El Príncipe Simio dijo:
—El Poder Físico de esta persona es extraordinario, el combate cercano no es la fortaleza de tu Raza Demonio; solo si nuestra Raza Simio actúa podemos tener confianza para contender con él.

—¡Whish!

Al caer su voz, el Príncipe Simio dio un paso adelante y de repente desapareció de donde estaba.

Cuando reapareció, ya estaba flotando no lejos de Ji Chen en el aire.

Estaba cubierto de pelo dorado, resplandeciente como si llevara una extraordinaria Túnica del Tesoro.

La Raza Sagrada del Simio, aunque escasa en número, tiene un Poder de Linaje Sanguíneo extraordinariamente fuerte.

Se dice que cada miembro de la Raza Simio tiene el potencial de convertirse en un Santo.

En la Era Antigua Desolada, incluso tuvieron una situación donde docenas de Santos coexistían, una alineación que incluso el Emperador Antiguo no se atrevía a provocar a la ligera.

—Eres fuerte para derrotar a dos, ciertamente más allá de mis expectativas, pero eso es todo lo que eres —el Príncipe Simio se mantuvo en el aire, envuelto en una radiante luz dorada, mirando con arrogancia a Ji Chen.
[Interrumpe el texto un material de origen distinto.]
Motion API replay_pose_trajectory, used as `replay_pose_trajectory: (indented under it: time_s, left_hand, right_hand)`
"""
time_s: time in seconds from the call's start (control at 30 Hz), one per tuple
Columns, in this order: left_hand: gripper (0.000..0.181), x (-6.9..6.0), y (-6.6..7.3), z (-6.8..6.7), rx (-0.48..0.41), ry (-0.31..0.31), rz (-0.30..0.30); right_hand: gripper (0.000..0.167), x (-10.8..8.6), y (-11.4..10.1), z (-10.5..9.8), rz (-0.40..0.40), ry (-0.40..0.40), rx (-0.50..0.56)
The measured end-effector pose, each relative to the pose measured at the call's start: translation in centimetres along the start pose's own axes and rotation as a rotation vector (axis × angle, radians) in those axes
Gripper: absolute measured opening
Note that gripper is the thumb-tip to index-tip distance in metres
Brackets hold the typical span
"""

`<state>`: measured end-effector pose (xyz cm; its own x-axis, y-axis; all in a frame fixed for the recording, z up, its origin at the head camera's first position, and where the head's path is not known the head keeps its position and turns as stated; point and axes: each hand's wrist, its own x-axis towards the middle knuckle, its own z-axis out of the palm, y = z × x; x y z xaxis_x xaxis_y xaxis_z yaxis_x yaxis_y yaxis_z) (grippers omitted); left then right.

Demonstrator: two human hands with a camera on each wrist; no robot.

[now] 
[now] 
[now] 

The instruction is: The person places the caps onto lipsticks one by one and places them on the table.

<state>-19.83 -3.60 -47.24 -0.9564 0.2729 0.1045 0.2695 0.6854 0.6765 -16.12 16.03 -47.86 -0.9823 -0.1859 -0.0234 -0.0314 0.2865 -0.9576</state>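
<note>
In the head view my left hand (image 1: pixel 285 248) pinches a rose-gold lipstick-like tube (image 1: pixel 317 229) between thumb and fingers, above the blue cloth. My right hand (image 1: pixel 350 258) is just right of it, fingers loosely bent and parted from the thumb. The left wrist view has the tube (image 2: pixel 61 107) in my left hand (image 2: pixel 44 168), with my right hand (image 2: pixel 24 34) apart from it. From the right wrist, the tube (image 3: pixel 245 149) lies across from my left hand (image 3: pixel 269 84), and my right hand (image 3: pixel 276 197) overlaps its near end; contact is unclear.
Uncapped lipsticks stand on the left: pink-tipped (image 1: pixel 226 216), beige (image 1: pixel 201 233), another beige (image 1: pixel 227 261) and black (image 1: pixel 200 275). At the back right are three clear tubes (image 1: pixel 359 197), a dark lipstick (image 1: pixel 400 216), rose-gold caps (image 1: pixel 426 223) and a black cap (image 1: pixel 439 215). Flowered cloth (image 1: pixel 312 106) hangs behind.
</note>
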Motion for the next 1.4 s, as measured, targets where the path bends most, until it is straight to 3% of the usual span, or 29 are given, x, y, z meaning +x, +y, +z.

—La Raza Sagrada del Simio, ¿eh…?

Ji Chen entrecerró los ojos, sabiendo que tal raza no podía ser subestimada.

Poseían un fuerte Poder de Linaje Sanguíneo y eran particularmente hábiles en el combate cercano, con un Poder Físico asombroso.

—¡Boom!

Sin más palabras, los dos chocaron instantáneamente.

La terrorífica energía explotó, como dos montañas colisionando, haciendo vibrar el vacío sin cesar.

—¡Boom!

—¡Boom!

—¡Boom!

Este era un choque de puños, sin ningún Poder Espiritual, una confrontación pura de Poder Físico.

En el duelo, ambos lados permanecieron igualados, cada uno manteniendo la mitad de la ventaja, sin que ninguno ganara una ventaja decisiva.

Ji Chen golpeaba consecutivamente, puñetazo tras puñetazo, sacudiendo el espacio como si estuviera a punto de destrozarse, pero el Príncipe Simio lo enfrentaba directamente, sin quedarse atrás en absoluto.

—Como era de esperar de la Raza Sagrada del Simio, la fuerza de sus cuerpos está completamente más allá de mis expectativas.

Después de un momento de feroz batalla, los dos se separaron por primera vez, el cuerpo de Ji Chen irradiando una brillante luz sagrada, sus músculos parecían palpitar.

Esta era la respuesta del Cuerpo Hongmeng al encontrar un oponente igualmente fuerte, una señal emocionante.

De manera similar, el Príncipe Simio también se sintió agitado, conocido por la Raza Santa de Combate, nacido para la batalla; entre muchas Razas Antiguas, pocos podían enfrentarse en combate cercano con ellos, y mucho menos la Raza Humana.

Ahora, un genio de la Raza Humana con una complexión especial estaba luchando a la par con él, lo que también hacía que el Príncipe Simio sintiera emoción mientras la intención de batalla surgía en sus ojos.